Your goal
Please copy, exactly as they appear below, the lines from the one containing "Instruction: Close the" through the one containing "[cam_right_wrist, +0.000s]".
---*---
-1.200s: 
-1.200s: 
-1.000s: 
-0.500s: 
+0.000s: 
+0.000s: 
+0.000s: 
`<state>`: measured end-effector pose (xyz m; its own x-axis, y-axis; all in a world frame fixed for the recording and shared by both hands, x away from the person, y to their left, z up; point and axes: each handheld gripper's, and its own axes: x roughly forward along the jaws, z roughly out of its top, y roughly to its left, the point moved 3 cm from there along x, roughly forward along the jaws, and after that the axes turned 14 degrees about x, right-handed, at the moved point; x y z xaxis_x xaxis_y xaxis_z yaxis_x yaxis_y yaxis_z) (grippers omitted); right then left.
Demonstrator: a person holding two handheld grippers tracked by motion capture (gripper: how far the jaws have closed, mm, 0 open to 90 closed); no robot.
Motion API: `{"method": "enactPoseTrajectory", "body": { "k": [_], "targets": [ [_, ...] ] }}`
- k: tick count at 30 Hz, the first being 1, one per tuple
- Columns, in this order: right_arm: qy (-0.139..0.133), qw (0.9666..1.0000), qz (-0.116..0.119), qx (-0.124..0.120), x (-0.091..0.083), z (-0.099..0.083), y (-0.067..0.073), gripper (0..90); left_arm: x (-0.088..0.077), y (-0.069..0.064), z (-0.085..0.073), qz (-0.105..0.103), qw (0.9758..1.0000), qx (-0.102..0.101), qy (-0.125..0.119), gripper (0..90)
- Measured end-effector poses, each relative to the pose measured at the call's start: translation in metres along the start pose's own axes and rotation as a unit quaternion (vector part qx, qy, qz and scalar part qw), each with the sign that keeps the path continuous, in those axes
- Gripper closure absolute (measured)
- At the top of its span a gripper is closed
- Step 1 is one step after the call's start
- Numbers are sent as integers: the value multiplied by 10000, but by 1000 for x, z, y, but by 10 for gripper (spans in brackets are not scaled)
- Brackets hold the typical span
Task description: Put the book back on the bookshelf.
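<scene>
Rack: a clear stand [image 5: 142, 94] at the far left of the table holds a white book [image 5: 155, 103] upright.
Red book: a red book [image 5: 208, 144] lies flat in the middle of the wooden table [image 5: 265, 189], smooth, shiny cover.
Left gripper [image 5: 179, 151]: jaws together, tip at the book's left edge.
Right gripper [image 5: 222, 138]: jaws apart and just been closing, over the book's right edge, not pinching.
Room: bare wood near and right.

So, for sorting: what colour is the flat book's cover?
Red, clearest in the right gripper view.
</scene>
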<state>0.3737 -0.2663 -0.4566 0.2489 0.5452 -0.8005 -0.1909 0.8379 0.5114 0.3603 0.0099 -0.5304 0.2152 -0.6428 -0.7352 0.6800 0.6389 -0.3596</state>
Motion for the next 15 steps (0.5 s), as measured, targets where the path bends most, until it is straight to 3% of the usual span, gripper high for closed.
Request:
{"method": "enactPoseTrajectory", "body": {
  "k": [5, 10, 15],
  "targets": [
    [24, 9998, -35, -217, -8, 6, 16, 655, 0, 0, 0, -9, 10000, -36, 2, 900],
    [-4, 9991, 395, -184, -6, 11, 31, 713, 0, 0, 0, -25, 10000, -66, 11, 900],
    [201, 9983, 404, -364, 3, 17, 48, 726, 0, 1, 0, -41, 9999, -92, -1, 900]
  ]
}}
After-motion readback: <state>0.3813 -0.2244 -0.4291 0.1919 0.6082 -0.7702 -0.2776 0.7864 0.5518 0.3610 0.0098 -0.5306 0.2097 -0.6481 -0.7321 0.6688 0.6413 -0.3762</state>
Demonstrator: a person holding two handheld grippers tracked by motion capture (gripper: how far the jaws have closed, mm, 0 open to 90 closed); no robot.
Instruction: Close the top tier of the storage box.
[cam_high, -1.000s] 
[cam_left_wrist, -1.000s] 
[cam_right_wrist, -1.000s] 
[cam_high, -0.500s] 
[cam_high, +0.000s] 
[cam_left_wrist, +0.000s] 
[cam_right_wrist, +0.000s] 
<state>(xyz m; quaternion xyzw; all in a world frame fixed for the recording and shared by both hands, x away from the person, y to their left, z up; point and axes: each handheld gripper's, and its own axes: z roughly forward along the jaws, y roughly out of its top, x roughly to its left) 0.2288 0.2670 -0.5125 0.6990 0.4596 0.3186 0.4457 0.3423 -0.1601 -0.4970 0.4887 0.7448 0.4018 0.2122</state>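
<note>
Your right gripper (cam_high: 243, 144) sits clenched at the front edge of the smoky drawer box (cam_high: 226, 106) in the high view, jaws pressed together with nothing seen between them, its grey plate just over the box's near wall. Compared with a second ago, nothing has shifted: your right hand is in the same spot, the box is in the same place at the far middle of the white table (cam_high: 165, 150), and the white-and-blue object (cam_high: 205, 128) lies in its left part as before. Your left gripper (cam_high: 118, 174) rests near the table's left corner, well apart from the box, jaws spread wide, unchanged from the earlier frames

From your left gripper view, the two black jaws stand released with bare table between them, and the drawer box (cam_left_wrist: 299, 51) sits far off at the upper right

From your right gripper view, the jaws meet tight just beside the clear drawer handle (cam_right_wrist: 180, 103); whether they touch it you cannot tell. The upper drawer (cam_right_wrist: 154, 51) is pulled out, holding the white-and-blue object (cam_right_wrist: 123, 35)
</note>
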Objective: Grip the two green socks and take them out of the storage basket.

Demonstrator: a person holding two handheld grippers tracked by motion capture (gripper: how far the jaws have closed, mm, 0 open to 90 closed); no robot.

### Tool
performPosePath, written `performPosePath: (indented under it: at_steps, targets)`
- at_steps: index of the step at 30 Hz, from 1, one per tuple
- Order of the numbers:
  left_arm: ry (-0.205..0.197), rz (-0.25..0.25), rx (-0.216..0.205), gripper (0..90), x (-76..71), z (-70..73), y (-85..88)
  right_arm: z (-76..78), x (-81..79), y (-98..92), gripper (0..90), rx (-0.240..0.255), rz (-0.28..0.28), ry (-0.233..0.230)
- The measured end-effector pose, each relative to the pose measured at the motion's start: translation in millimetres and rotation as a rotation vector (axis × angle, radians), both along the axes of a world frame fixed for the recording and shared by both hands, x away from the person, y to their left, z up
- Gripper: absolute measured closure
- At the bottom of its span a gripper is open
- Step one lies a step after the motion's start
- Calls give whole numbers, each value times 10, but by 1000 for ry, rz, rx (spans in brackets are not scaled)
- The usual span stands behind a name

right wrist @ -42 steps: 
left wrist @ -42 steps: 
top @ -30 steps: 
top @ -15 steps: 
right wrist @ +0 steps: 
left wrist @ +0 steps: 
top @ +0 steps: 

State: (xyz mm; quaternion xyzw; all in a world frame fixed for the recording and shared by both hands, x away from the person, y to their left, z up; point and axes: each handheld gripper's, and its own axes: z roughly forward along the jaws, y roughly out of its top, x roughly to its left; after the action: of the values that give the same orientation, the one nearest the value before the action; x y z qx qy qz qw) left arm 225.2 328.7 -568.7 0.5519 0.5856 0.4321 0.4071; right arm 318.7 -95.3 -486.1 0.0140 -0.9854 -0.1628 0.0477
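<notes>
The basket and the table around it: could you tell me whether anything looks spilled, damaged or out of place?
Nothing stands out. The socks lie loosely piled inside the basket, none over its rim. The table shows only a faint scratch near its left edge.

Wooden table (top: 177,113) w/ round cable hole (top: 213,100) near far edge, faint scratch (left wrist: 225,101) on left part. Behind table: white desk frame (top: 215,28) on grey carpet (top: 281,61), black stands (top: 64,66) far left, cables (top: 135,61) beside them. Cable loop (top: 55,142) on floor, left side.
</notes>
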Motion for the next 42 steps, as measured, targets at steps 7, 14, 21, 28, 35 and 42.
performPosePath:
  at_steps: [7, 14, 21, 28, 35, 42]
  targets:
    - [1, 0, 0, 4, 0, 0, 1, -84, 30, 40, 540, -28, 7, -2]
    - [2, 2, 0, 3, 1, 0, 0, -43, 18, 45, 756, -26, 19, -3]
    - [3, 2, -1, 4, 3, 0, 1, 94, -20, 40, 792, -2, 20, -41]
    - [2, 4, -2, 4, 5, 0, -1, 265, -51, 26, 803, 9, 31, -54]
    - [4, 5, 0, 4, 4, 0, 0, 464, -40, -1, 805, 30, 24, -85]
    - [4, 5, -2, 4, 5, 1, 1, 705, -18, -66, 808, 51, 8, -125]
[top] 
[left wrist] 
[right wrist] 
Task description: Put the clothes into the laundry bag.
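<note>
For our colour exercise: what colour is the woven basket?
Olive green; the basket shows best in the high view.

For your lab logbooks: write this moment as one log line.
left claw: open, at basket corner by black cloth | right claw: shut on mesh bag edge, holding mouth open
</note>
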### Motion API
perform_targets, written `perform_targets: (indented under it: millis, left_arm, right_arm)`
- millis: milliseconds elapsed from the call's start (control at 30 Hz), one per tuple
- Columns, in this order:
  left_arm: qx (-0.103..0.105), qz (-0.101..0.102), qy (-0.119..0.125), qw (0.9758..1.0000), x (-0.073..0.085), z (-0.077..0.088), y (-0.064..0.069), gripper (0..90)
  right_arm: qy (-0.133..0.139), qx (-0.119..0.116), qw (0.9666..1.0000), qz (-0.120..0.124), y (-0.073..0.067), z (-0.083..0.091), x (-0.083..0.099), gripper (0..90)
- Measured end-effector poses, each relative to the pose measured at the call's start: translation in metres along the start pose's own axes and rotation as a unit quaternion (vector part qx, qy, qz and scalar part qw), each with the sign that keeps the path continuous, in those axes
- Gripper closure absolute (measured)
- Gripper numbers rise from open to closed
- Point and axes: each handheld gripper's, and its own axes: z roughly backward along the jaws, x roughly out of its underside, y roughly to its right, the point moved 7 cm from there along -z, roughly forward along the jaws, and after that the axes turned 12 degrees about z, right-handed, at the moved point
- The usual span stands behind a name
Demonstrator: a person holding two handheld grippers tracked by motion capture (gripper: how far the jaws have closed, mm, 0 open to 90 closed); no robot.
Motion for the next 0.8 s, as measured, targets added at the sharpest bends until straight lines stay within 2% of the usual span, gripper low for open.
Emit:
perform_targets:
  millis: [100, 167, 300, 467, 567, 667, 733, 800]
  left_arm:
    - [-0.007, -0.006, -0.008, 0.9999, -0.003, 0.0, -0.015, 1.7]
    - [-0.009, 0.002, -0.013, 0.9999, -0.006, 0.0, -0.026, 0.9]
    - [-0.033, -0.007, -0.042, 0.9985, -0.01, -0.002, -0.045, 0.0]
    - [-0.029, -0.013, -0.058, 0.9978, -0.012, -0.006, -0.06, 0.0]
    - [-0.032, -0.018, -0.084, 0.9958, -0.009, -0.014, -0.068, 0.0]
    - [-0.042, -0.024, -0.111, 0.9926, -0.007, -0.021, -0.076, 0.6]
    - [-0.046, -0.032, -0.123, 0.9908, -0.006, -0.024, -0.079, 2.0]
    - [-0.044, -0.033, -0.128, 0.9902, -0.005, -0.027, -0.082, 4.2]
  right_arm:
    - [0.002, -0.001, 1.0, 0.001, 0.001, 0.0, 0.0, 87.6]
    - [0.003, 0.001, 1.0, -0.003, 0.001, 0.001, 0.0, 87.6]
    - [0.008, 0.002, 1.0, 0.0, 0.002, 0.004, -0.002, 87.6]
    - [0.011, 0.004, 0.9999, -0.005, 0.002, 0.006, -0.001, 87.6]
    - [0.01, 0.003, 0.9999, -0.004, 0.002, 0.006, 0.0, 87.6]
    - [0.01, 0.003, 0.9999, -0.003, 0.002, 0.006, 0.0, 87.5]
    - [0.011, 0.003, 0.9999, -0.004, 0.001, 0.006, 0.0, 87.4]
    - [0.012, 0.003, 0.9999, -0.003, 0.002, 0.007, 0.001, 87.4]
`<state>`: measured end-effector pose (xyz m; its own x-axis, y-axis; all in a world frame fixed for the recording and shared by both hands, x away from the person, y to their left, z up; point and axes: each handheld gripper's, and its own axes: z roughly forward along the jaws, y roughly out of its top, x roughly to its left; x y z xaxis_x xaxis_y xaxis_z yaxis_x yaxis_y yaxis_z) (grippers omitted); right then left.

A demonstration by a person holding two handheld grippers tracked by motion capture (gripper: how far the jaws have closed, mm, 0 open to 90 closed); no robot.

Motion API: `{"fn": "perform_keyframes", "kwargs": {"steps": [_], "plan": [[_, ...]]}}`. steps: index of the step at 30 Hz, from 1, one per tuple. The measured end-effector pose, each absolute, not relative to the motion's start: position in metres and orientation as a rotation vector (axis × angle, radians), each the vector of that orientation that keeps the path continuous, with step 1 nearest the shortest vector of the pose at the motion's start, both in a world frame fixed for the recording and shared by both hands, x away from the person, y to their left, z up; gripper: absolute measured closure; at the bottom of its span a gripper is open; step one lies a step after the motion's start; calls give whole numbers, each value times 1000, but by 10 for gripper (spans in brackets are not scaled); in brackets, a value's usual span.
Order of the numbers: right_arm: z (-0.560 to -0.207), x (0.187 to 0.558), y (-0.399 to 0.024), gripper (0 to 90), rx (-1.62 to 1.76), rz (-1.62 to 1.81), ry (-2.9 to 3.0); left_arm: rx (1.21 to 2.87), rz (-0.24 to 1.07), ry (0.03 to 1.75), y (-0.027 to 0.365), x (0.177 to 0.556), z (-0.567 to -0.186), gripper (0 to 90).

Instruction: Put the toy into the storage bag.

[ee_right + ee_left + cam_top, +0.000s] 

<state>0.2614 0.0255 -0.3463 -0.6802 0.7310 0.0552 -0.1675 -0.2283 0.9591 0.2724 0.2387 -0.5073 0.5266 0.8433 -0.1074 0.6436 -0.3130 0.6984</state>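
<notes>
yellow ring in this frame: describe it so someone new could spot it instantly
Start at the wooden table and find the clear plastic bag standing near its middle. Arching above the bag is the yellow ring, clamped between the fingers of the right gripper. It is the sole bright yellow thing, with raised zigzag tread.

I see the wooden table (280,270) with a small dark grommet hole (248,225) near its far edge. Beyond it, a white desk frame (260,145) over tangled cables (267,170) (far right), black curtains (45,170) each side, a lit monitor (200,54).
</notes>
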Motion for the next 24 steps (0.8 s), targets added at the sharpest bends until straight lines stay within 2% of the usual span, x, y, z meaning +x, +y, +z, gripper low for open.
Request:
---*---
Answer to this task
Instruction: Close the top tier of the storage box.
[cam_high, -1.000s] 
[cam_left_wrist, -1.000s] 
[cam_right_wrist, -1.000s] 
[cam_high, -0.500s] 
[cam_high, +0.000s] 
[cam_left_wrist, +0.000s] 
[cam_right_wrist, +0.000s] 

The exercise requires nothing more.